Garvin JH (VA Salt Lake City HCS) , South BR (VA Salt Lake City HCS), Bolton D (VA Salt Lake City HCS), Shen S (VA Salt Lake City HCS), Duvall S (VA Salt Lake City HCS), Bray B (VA Salt Lake City HCS), Heidenreich P (VA Palo Alto HCS), Samore M (VA Salt Lake City HCS), Goldstein MK (VA Palo Alto HCS GRECC and COE-Palo Alto)

The aims of this research were to: build a natural language processing tool to extract concepts and associated values in the clinical domain of HF used for performance measurement from free text echocardiogram reports; validate the accuracy of extracted concepts and value of the (EF) as compared with a reference standard determined through manual review of the text; and, to generalize the methods developed in this research to automate data capture of the HF performance measures within the VA. This project was a translational use case project (TUCP) undertaken as part of the VA Consortium for Healthcare Informatics (CHIR).

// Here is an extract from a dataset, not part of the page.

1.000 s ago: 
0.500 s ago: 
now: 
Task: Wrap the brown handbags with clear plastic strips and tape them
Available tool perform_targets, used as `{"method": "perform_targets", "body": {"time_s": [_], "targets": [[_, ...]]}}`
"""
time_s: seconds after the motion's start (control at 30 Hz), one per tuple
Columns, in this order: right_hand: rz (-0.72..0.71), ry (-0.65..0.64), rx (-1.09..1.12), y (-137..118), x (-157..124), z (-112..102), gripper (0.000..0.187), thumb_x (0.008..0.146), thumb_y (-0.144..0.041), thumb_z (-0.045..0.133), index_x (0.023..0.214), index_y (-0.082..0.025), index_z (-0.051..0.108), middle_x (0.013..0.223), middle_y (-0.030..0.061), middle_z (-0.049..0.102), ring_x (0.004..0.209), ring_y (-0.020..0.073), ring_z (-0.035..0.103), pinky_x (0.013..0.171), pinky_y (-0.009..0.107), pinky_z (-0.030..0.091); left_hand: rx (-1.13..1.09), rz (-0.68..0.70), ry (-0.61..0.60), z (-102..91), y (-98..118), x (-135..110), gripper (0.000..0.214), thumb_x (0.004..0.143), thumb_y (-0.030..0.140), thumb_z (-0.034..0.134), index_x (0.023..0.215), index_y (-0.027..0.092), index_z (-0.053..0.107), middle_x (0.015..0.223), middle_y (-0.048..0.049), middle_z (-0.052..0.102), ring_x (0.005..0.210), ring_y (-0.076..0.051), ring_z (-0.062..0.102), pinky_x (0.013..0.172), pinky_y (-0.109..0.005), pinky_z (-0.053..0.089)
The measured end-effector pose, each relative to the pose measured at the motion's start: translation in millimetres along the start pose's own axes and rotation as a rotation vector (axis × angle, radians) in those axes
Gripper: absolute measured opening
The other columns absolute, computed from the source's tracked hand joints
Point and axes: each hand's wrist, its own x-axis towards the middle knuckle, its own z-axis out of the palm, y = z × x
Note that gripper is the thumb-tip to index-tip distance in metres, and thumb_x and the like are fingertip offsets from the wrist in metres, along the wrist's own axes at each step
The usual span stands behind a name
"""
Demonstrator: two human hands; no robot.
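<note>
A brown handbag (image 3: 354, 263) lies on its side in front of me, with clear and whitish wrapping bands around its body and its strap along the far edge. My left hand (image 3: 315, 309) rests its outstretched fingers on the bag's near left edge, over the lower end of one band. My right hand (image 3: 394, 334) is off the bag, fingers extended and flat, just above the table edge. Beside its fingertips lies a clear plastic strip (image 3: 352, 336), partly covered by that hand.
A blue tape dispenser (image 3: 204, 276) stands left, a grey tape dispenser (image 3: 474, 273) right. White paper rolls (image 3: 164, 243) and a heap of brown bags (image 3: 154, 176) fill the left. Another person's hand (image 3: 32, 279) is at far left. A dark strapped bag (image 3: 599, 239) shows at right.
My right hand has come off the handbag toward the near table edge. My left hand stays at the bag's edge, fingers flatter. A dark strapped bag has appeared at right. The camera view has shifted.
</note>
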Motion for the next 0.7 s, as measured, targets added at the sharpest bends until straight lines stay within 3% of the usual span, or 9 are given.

Information extraction techniques using a heuristic approach were planned. An initial set of regular expressions and rules were iteratively developed to capture measurement of left ventricular function. A random sample of echocardiograms was obtained from seven VA medical centers. Two document sets were established from the sample, one serving as a training set by which the system was iteratively trained. The second was sequestered, and once the system was trained to a pre-specified level of accuracy, it was used as the test (validation) set. Two reviewers independently annotated selected documents; in situations where disagreements occurred, a third reviewer adjudicated disagreements to establish the final reference standard. This reference standard was then used to train and assess the performance of the automated system.

The prevalence-adjusted, bias-adjusted Kappa (PABAK) analysis revealed an agreement of 0.9932, 0.9715, and 0.9835 for the three pairs of reviewers who developed the reference standard. The system was developed and tested with test results of sensitivity (recall) of 98.41%, specificity of 100%, positive predictive value (precision) of 100%, and an F-measure of 0.992 in accurately classifying an EF of less than 40.

An automated information extraction system can be used to accurately extract performance measure criteria where a documented ejection fraction value of less than 40% is documented in VA echocardiograms.

This system can be used by VA stakeholders to abstract information for clinical studies and performance measurement more efficiently and at a lower cost than via a completely manual method.